**Goal of the exercise**
From the material below, pull each line containing the string "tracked".

**Dataset extract**
----------------------------------------

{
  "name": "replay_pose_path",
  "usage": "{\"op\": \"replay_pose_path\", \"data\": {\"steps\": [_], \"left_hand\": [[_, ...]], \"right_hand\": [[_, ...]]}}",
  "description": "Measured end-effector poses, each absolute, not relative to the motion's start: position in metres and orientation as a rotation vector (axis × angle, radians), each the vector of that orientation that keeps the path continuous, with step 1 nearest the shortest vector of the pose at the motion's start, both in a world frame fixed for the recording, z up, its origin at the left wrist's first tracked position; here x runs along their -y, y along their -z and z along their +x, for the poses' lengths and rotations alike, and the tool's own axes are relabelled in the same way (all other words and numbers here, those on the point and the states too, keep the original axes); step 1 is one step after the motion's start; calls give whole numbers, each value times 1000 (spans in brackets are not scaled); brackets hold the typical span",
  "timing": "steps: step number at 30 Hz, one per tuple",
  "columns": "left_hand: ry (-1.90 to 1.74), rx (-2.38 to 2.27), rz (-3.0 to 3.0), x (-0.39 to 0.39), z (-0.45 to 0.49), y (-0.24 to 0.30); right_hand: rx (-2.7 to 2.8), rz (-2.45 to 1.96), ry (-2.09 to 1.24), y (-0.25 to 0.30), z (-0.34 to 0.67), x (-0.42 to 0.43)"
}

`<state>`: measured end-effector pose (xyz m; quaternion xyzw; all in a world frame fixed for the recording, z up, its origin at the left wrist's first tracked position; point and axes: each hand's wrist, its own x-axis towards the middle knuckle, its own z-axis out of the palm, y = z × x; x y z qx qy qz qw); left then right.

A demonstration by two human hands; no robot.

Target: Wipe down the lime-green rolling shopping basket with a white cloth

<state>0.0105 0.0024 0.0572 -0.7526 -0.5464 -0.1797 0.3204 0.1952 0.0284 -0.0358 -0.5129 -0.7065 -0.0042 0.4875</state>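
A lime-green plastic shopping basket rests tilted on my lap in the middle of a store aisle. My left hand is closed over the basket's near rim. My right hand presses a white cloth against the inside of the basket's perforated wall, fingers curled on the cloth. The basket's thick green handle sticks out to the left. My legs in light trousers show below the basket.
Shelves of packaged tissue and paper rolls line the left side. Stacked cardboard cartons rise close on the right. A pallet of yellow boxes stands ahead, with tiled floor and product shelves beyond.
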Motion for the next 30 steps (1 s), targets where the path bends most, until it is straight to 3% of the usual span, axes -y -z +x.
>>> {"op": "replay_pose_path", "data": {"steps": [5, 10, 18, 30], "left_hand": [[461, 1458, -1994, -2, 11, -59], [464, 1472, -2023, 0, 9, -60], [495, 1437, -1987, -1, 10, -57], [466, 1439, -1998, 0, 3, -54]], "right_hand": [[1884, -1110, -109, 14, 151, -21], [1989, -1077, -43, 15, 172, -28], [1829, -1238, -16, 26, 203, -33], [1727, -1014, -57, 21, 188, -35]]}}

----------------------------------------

**Problem solution**
  "description": "Measured end-effector poses, each absolute, not relative to the motion's start: position in metres and orientation as a rotation vector (axis × angle, radians), each the vector of that orientation that keeps the path continuous, with step 1 nearest the shortest vector of the pose at the motion's start, both in a world frame fixed for the recording, z up, its origin at the left wrist's first tracked position; here x runs along their -y, y along their -z and z along their +x, for the poses' lengths and rotations alike, and the tool's own axes are relabelled in the same way (all other words and numbers here, those on the point and the states too, keep the original axes); step 1 is one step after the motion's start; calls give whole numbers, each value times 1000 (spans in brackets are not scaled); brackets hold the typical span",
`<state>`: measured end-effector pose (xyz m; quaternion xyzw; all in a world frame fixed for the recording, z up, its origin at the left wrist's first tracked position; point and axes: each hand's wrist, its own x-axis towards the middle knuckle, its own z-axis out of the palm, y = z × x; x y z qx qy qz qw); left then right.

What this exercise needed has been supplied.